## Task instructions
Show, from the records below, all lines that contain the word "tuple".

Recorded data
▼

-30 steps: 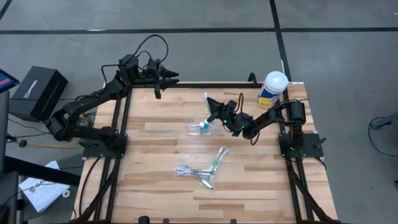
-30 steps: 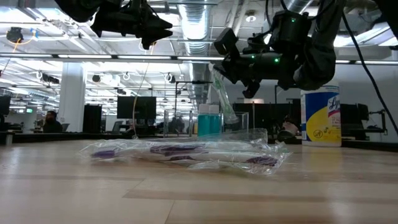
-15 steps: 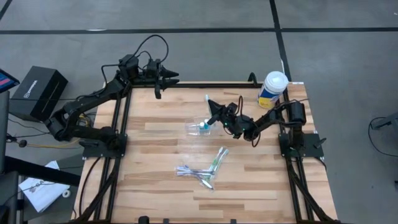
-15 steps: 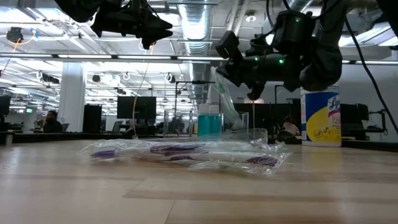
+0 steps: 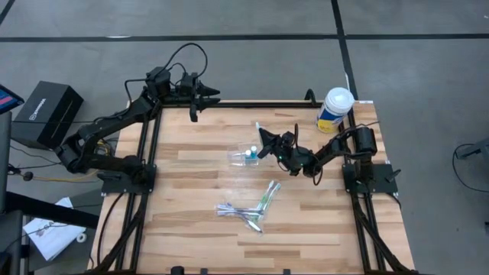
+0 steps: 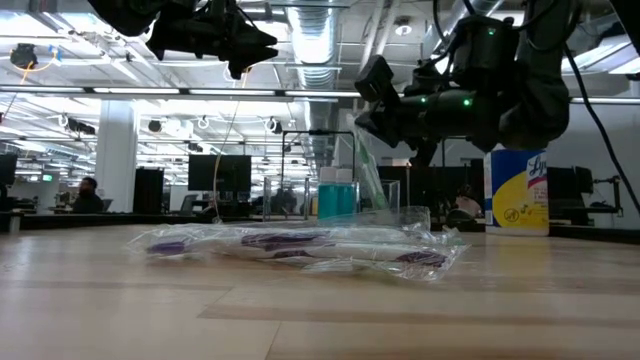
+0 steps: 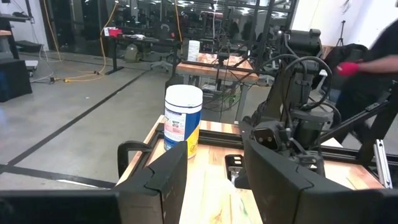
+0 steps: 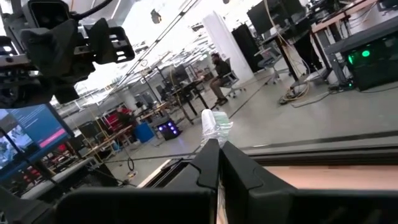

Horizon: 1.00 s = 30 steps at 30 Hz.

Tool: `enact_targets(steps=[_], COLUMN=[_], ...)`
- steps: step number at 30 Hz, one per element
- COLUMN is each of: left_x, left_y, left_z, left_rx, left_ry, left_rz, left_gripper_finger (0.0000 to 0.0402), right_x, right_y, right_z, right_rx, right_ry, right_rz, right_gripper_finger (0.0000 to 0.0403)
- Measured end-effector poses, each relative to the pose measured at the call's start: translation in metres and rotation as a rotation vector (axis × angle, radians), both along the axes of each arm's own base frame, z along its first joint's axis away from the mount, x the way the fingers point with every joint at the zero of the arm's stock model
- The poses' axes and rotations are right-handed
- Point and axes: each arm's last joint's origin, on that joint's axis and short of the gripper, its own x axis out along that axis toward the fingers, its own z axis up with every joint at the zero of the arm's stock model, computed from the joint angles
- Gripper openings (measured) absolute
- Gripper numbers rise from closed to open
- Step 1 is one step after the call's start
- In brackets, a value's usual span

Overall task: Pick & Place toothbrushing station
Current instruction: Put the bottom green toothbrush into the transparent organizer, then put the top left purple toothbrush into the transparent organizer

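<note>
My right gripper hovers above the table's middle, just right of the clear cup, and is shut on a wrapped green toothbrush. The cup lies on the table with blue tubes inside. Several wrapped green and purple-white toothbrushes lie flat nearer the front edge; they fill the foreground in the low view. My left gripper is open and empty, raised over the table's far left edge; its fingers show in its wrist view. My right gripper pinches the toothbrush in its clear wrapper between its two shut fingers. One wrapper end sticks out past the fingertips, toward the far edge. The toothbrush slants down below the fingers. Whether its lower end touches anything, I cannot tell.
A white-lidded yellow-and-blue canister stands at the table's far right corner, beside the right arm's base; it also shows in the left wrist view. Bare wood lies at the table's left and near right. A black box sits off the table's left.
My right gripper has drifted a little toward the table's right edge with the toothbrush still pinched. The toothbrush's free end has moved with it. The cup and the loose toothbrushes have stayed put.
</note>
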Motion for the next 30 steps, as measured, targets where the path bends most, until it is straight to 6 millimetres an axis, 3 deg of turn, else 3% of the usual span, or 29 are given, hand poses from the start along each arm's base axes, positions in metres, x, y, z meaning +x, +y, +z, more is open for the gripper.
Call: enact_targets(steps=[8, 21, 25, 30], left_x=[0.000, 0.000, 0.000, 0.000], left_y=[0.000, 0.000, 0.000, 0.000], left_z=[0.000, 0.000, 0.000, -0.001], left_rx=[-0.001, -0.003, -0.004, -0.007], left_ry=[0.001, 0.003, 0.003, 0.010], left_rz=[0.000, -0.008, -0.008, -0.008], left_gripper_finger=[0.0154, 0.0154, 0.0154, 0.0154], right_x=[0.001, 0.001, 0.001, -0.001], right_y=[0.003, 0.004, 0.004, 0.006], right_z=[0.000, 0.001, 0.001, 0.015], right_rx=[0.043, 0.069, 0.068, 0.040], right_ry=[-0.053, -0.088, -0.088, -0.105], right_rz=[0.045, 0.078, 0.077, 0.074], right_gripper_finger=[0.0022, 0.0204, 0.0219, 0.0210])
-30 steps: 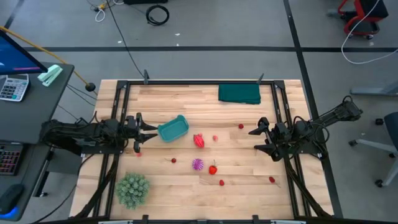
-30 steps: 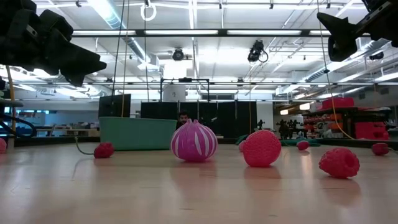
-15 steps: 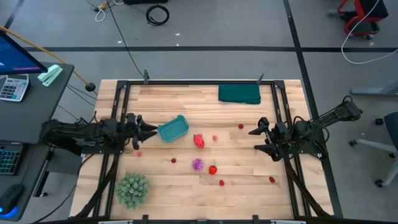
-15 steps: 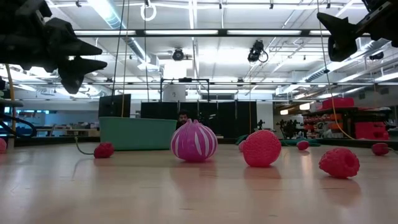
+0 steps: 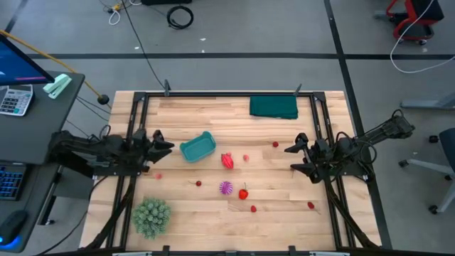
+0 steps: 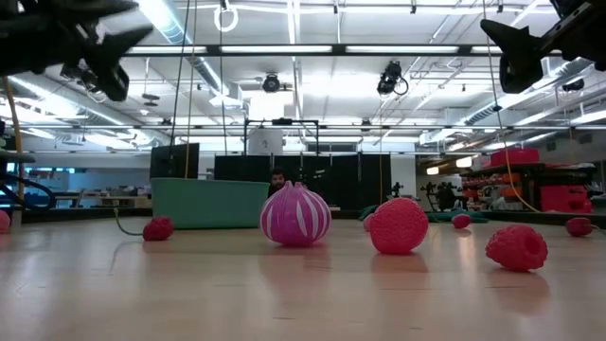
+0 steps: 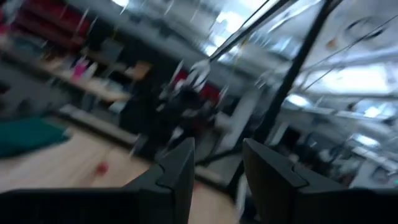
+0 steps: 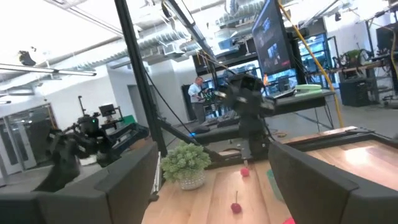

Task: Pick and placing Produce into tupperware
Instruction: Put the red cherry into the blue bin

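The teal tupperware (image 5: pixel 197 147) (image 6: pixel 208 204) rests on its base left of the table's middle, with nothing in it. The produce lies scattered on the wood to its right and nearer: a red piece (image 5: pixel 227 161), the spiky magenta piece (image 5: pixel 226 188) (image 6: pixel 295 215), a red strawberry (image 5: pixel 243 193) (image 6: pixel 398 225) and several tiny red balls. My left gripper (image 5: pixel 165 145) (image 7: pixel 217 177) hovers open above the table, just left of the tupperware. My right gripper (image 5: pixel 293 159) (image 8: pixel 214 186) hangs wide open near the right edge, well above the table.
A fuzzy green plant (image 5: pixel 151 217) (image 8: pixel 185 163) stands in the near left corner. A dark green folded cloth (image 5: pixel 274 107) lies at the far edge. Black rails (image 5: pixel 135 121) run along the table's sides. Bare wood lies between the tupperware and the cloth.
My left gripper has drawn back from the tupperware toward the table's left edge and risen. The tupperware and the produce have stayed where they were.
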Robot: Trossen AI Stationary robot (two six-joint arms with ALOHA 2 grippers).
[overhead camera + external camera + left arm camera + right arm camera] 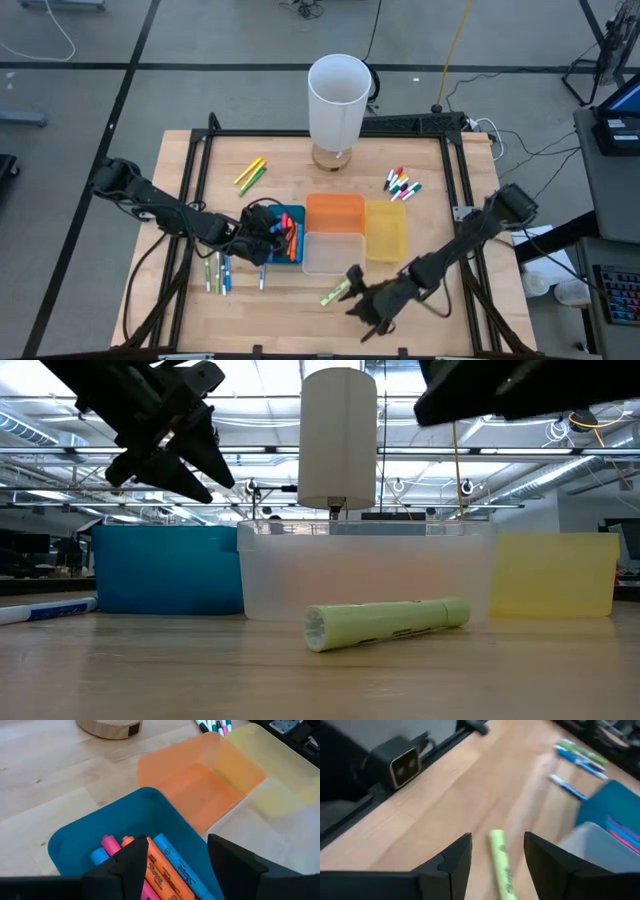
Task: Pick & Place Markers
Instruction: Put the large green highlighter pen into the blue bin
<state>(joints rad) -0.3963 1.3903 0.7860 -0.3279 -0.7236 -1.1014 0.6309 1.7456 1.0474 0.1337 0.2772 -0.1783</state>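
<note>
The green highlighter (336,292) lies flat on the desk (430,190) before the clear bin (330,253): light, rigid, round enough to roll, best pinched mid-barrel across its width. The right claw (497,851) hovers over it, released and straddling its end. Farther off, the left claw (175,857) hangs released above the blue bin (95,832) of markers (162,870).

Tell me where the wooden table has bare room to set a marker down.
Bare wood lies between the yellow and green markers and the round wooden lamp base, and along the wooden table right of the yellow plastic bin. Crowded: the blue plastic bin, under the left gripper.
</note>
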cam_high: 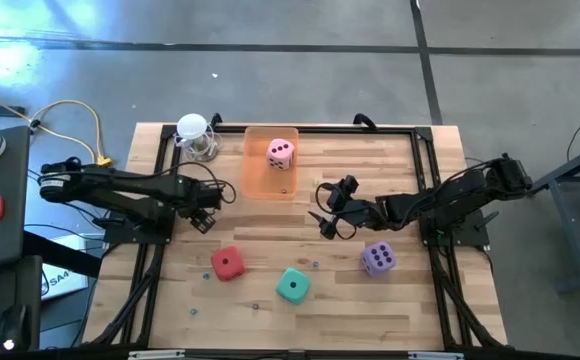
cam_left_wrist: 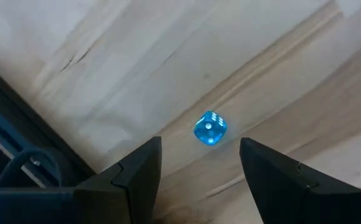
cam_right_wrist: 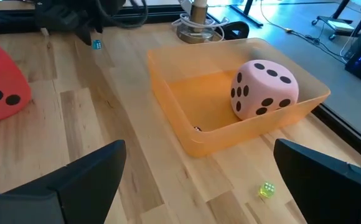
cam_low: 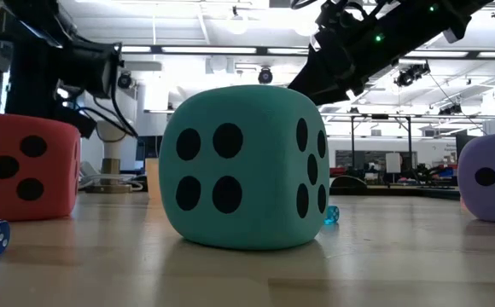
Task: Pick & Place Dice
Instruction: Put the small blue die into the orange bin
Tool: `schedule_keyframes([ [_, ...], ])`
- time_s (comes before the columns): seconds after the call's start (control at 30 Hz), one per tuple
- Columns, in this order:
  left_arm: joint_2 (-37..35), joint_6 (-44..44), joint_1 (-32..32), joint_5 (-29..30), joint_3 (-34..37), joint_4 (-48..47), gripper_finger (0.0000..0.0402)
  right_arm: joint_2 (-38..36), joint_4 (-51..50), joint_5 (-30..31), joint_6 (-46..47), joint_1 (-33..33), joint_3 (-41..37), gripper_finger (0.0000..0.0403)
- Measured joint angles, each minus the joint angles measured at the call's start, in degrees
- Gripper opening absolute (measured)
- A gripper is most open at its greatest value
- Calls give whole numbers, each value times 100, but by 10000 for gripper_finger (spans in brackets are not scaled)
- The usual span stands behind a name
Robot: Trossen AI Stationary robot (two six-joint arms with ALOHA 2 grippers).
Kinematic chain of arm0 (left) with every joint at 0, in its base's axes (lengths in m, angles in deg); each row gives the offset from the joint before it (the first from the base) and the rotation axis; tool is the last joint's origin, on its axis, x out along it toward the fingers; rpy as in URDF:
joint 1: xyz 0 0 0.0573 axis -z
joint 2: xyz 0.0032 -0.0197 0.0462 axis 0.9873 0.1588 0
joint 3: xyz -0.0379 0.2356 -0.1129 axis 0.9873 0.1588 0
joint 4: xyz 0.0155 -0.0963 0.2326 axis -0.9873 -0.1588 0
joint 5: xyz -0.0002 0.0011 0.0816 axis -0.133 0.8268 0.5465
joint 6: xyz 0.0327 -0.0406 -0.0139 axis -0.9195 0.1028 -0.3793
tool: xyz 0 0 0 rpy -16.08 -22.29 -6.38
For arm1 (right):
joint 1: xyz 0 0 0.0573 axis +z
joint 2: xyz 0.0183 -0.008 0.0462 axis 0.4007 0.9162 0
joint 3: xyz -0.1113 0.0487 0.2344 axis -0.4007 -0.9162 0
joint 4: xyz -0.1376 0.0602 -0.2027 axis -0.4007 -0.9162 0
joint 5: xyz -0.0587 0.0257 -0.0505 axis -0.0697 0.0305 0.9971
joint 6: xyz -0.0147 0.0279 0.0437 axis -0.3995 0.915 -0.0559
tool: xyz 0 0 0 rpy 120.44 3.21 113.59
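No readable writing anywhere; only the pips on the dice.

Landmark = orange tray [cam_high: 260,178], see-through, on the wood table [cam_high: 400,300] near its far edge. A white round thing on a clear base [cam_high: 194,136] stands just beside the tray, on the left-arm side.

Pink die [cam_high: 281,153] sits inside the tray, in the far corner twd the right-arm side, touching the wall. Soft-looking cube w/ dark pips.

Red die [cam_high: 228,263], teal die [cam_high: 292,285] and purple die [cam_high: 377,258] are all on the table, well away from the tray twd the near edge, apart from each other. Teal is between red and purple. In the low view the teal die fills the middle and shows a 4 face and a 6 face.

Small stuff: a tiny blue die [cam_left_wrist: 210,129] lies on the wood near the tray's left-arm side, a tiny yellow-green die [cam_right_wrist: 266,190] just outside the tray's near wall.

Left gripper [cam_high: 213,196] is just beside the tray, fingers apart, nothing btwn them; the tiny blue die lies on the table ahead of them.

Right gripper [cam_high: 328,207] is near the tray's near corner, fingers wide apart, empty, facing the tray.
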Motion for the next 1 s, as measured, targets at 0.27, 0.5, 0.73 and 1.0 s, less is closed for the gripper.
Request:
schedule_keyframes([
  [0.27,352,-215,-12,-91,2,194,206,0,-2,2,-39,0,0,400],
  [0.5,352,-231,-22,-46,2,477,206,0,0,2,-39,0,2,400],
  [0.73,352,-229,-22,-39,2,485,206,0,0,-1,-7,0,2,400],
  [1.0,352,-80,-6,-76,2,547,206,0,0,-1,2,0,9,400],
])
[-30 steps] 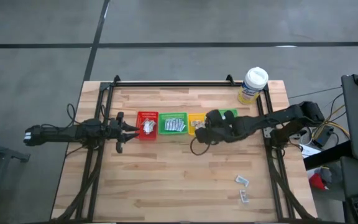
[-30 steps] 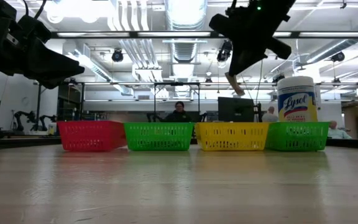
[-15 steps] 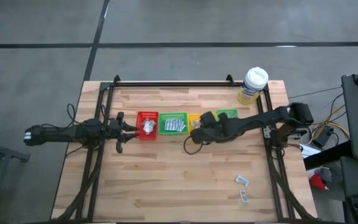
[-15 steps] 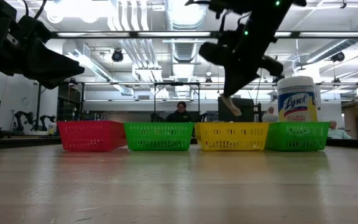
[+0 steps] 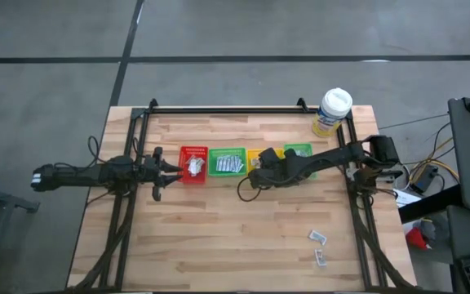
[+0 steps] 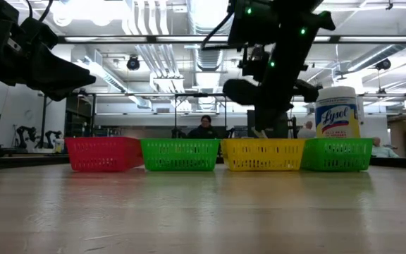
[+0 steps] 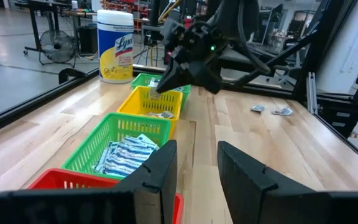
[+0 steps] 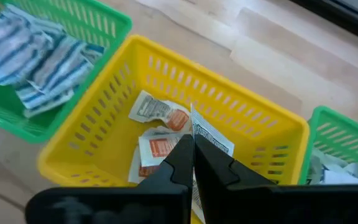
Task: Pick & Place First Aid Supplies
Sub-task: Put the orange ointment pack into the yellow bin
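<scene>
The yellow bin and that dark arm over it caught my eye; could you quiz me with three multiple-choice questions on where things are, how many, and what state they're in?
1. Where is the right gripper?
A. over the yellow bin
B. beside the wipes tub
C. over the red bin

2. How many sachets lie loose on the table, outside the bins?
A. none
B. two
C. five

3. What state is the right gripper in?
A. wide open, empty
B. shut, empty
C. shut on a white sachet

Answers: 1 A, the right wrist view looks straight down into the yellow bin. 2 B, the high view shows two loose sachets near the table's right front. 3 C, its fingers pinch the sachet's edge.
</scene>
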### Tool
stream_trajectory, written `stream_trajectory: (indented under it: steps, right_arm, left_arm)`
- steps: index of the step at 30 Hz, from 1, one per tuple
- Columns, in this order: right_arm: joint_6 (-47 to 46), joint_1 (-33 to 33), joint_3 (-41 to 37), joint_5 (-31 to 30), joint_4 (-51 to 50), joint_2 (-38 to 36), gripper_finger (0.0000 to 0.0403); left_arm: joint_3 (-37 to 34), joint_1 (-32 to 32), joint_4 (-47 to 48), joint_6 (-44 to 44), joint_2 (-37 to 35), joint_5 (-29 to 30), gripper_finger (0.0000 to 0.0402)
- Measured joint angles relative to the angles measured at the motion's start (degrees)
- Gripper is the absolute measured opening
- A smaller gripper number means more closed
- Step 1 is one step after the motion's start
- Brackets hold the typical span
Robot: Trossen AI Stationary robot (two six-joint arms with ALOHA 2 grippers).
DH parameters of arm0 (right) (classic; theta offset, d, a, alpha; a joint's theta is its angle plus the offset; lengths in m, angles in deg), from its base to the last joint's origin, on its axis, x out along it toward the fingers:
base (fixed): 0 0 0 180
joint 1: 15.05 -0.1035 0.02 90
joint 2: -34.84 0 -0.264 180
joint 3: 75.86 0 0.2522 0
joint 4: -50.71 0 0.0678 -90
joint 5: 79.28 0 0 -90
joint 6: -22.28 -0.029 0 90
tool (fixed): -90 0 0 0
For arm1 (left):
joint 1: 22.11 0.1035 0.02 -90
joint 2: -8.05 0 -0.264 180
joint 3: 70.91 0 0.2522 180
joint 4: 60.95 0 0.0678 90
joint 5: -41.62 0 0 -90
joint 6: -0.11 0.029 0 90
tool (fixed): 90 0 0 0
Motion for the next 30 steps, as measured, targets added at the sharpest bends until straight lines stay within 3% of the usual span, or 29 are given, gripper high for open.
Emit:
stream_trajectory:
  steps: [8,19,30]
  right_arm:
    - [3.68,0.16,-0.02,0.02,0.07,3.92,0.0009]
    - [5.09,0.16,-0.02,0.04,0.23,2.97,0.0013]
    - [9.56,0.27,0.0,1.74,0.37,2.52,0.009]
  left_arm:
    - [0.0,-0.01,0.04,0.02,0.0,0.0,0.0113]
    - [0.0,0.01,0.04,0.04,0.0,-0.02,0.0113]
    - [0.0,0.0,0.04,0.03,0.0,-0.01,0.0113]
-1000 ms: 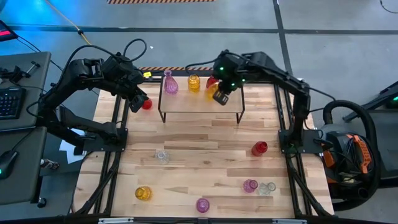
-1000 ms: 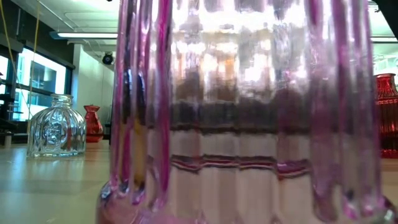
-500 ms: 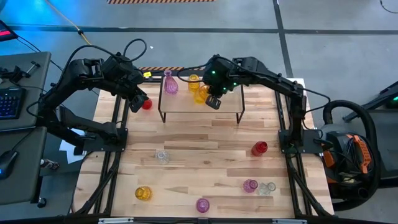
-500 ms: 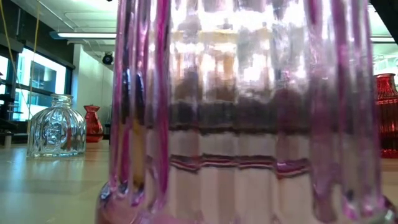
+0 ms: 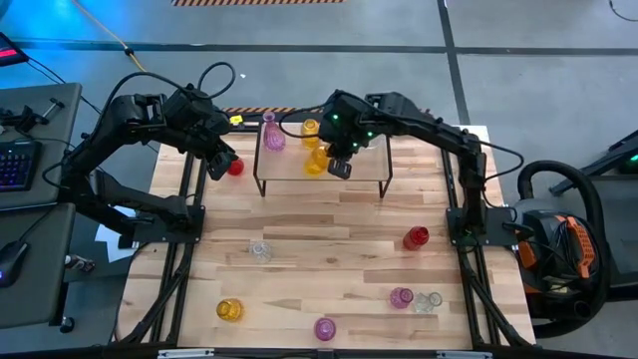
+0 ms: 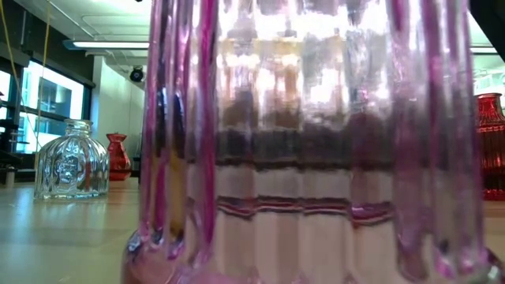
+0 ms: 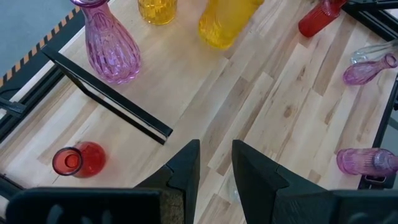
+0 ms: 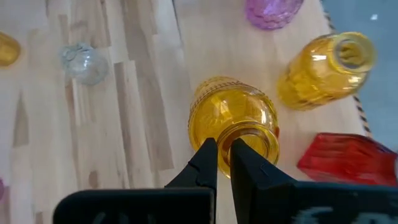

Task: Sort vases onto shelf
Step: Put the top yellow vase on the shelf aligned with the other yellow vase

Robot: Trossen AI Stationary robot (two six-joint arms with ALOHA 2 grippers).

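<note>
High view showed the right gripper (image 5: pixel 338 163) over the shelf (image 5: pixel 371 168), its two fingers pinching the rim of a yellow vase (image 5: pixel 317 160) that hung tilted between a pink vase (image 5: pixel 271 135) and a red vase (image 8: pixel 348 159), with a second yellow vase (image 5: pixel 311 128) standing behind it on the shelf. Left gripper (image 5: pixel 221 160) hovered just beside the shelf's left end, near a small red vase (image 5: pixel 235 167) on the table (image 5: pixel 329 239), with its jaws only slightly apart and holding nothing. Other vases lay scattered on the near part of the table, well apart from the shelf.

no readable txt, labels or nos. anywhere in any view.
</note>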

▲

## Result of this task
- time_s (comes before the columns): seconds after the call's start (control at 30 Hz), one per tuple
- steps: index of the step at 30 Hz, from 1, one per tuple

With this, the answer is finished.